Wake-up protocols
References
D. Ruiz-Guirola, S. Montejo-Sanchez, I. Leyva-Mayorga, Z. Han, P. Popovski, O. L. A. L´opez, "Energy Management and Wake-up for IoT Networks Powered by Energy Harvesting", available at https://arxiv.org/abs/2508.13825.
Energy management and wake-up for IoT networks power by energy harvesting
This paper treats IoT deployments in which IoT devices (IoTDs) rely solely on EH to sense and transmit information about events/alarms to a base station (BS). The objective is to effectively manage the duty cycling of the IoTDs to prolong battery life and maximize the relevant data sent to the BS. Ths BS can also wake up specific IoTDs if extra information about an event is needed upon initial detection. We propose a K-nearest neighbors (KNN)-based duty cycling management to optimize energy efficiency and detection accuracy by considering spatial correlations among IoTDs’ activity and their EH process. We evaluate machine learning approaches, including reinforcement learning (RL) and decision transformers (DT), to maximize information captured from events while managing energy consumption.
Figures on the left show the mean number of IoTDs with lowenergy availability per TTI and the mean battery level of the IoTDs per TTI. These capture the IoTD availability for sensing and transmission. These performance metrics stay around the same level for both the random duty cycling and the genieaided benchmarks. Meanwhile, the mean number of IoTDs with low-energy availability decreases with the device density for the KNN-based and RL-based proposals from around 67% for 10 IoTDs to 8%-13% for 250 IoTDs.

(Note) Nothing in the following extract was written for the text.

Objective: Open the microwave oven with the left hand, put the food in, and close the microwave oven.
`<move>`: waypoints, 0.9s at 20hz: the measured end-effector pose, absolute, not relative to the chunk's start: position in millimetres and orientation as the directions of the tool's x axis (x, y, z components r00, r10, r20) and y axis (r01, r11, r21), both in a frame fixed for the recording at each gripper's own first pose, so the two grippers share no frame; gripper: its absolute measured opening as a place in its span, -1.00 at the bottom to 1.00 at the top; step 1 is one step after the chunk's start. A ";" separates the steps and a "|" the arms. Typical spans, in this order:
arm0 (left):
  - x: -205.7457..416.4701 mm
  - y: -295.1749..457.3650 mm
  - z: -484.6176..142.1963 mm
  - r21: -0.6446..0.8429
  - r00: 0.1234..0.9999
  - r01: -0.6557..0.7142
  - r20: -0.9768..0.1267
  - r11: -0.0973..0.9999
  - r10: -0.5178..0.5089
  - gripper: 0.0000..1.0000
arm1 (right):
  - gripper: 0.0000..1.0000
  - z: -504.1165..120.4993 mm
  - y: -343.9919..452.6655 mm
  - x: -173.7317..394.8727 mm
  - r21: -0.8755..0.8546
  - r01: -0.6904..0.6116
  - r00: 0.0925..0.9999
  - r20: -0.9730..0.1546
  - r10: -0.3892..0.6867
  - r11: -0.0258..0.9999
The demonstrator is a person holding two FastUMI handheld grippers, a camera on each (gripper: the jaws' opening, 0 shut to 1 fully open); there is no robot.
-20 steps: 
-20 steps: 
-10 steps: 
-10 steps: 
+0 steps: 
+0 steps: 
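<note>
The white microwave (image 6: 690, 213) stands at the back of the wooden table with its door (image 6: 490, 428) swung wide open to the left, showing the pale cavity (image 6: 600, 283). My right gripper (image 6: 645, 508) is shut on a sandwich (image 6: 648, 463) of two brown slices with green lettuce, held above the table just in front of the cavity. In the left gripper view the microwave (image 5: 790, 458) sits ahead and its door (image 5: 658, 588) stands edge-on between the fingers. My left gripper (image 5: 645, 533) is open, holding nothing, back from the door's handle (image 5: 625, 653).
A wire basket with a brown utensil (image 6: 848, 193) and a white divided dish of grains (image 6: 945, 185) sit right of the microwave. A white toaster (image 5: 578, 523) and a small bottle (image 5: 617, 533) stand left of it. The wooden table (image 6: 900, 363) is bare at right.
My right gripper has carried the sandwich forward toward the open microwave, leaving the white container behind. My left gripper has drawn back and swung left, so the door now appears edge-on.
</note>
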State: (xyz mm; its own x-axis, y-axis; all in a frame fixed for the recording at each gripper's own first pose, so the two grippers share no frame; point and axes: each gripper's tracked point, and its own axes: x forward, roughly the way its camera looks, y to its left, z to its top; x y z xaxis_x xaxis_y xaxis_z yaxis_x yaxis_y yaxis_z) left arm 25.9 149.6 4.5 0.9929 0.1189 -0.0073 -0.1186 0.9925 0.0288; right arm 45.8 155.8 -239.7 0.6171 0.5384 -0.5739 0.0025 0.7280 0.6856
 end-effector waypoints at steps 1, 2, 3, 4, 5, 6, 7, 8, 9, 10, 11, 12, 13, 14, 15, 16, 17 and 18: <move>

Similarly, the mean IoTD battery level per TTI increases from around 10 units to 72-86 units in high-density scenarios. For the optimized duty cycling proposal, the number of devices with low-energy availability fluctuates around 30%- 45% while the mean battery level is around 31-54 units. Moreover, for the proposal based on DT, the IoTDs with low energy availability also decrease in a 50%, and the mean battery is always above 40 units per IoTD, increasing to almost 88 units per IoTD for high-density scenarios.
The top figure on the left shows this wrong activation of IoTDs while the corresponding energy level wasted due to the previous situations is shown in bottom figure on the left. The genie-aided benchmark does not waste any energy since it always makes the best decision at first. Note that the energy wasted per IoTD decreases with the device density, but also more wrong activations occur. Notably, the optimized duty cycling leads to around 17 wrong activations per event for high-density scenarios while the RL-based proposal leads to 9.5 wrong IoTD activations pursuing a higher amount of information per event while the KNN-based proposal leads to less than 6 wrong activation. Using the DT-based proposal, the number of wrong IoTDs activations per event decreases by 50%, outperforming the other proposed methods and lowering the energy wasted per event below 1.5 units per IoTD despite the device density, as shown in bottom figure on the left).